Goal of the exercise:
Don't include pictures. Quote the lines below from the first through the line that contains "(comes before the".

Supplied entries:
━━━

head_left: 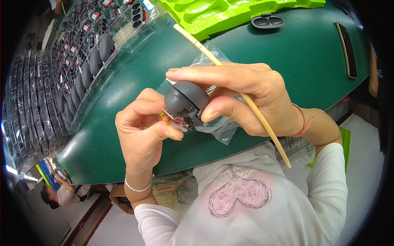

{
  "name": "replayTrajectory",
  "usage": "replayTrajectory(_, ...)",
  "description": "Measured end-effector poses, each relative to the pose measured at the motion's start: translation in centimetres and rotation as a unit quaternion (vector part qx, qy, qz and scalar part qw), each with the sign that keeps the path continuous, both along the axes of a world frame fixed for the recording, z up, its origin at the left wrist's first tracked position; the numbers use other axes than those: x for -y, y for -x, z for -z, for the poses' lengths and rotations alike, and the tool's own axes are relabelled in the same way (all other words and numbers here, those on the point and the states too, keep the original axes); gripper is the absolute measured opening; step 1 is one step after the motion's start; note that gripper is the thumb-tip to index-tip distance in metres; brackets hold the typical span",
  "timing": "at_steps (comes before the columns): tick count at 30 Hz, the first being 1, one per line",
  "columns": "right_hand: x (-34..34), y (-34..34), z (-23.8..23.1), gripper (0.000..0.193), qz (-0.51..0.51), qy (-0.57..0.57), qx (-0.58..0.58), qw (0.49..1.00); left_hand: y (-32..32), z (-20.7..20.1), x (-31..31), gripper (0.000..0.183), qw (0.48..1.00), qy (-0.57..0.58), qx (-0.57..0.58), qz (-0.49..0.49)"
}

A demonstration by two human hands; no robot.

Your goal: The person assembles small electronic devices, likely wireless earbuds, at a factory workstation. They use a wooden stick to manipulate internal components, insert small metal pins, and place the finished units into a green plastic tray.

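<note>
A dark grey earbud charging case [186, 97] is held up between my hands, its lower side showing bare inner parts. My left hand [141, 127] pinches the yellow and red inner part [170, 119] at its lower left between thumb and fingers. My right hand [262, 90] grips the case from the right with thumb and index finger. A thin wooden stick [269, 131] is tucked in the same hand and slants from upper left to lower right. Beneath the hands lies a clear plastic bag [221, 131].
At the left, clear trays hold several grey case shells [95, 61] and small parts beside stacked trays [30, 106]. A bright green tray [242, 16], an earbud insert [267, 21] and a phone [347, 51] lie on the green table [303, 57]. Another person [65, 194] is far left.
</note>
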State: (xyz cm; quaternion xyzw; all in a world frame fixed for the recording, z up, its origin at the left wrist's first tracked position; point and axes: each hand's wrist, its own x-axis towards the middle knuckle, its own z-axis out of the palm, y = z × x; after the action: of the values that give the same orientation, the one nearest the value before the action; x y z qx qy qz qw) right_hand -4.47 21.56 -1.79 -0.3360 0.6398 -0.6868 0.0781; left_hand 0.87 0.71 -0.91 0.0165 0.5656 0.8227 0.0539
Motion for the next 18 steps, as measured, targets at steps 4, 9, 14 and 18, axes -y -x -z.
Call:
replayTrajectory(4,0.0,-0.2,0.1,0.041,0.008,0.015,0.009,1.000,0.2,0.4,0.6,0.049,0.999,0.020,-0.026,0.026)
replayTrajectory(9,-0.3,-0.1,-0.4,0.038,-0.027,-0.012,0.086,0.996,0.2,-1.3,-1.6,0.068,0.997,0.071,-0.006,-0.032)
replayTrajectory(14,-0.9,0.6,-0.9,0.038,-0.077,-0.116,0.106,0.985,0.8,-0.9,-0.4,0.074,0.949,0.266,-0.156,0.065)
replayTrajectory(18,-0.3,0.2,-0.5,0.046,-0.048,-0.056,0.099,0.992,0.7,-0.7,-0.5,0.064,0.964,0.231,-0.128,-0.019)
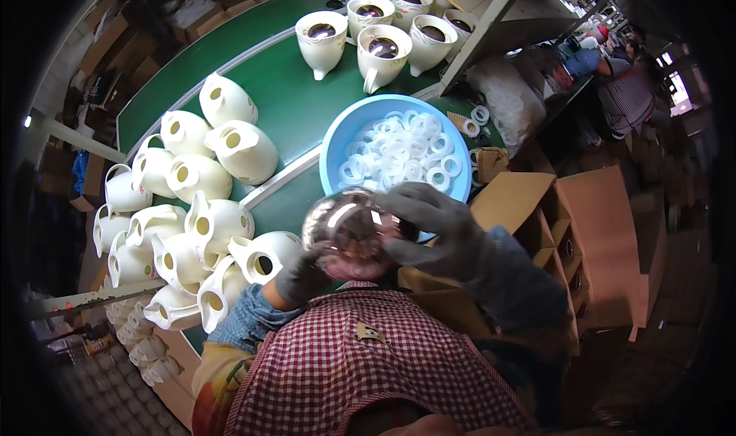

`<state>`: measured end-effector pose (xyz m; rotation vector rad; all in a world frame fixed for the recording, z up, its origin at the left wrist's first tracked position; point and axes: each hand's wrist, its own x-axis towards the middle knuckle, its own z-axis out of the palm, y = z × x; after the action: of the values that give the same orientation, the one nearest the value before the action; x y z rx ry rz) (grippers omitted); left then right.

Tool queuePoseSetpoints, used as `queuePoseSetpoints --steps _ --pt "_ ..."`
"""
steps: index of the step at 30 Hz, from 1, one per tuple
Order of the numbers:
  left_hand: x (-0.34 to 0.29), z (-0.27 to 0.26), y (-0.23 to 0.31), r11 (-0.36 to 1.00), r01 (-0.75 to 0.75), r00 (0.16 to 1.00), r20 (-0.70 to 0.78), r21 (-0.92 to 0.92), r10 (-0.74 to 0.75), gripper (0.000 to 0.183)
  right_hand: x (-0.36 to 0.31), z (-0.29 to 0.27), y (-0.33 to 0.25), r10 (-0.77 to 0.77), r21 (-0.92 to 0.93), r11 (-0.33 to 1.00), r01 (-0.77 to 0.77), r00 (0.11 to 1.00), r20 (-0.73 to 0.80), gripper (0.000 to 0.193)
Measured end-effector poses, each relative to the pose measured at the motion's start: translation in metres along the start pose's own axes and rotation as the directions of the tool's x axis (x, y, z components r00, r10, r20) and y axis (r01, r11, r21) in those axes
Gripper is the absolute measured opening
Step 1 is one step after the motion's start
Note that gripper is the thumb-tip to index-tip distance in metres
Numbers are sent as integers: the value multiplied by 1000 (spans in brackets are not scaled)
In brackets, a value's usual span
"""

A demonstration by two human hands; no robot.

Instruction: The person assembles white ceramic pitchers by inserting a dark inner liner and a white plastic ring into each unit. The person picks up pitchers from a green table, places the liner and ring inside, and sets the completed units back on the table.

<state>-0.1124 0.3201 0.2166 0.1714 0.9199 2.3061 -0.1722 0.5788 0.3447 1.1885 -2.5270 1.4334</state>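
Close in front of my chest is a shiny, mirror-silvered glass flask liner [346, 233], rounded and held between both hands. My left hand [299, 279], in a grey glove, is closed against its lower left side; the fingers are partly hidden. My right hand [441, 233], also in a grey glove, curls its fingers round the right side. Just beyond the liner stands a light blue basin [331, 141] filled with translucent white plastic rings [406, 148]. To the left, many white jugs [245, 152] with spouts lie on their sides on the green table surface [287, 98].
At the far side stand several white jugs [320, 41] with dark shiny liners in their openings. An open, divided cardboard box [602, 240] is on my right. A metal post [483, 33] rises beyond the basin. Another person [625, 91] is at the far right.
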Motion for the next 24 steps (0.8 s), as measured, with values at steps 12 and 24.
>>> queuePoseSetpoints --steps 12,24 --pt "-104 -76 18 849 -471 860 -336 -239 383 86 96 123 186 945 -806 260 -532 310 100 61" --pt "-78 -76 4 931 -326 922 -274 -164 275 80 83 68 93 751 6 655 -755 653 99 38"
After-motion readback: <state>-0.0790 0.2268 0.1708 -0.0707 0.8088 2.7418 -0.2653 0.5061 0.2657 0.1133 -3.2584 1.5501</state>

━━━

Exercise output:
head_left: 

{
  "name": "replayTrajectory",
  "usage": "replayTrajectory(_, ...)",
  "description": "Measured end-effector poses, each relative to the pose measured at the motion's start: translation in centimetres and rotation as a unit quaternion (vector part qx, qy, qz and scalar part qw), each with the sign that keeps the path continuous, both along the axes of a world frame fixed for the recording, z up, its origin at the left wrist's first tracked position; the numbers use other axes than those: x for -y, y for -x, z for -z, for the poses' lengths and rotations alike, and the tool's own axes are relabelled in the same way (all other words and numbers here, those on the point and the states too, keep the original axes); gripper is the absolute measured opening; step 1 is one step after the motion's start; note that gripper is the thumb-tip to index-tip distance in metres; brackets hold the typical span",
  "timing": "at_steps (comes before the columns): tick count at 30 Hz, the first being 1, one per line",

The exercise contains nothing more.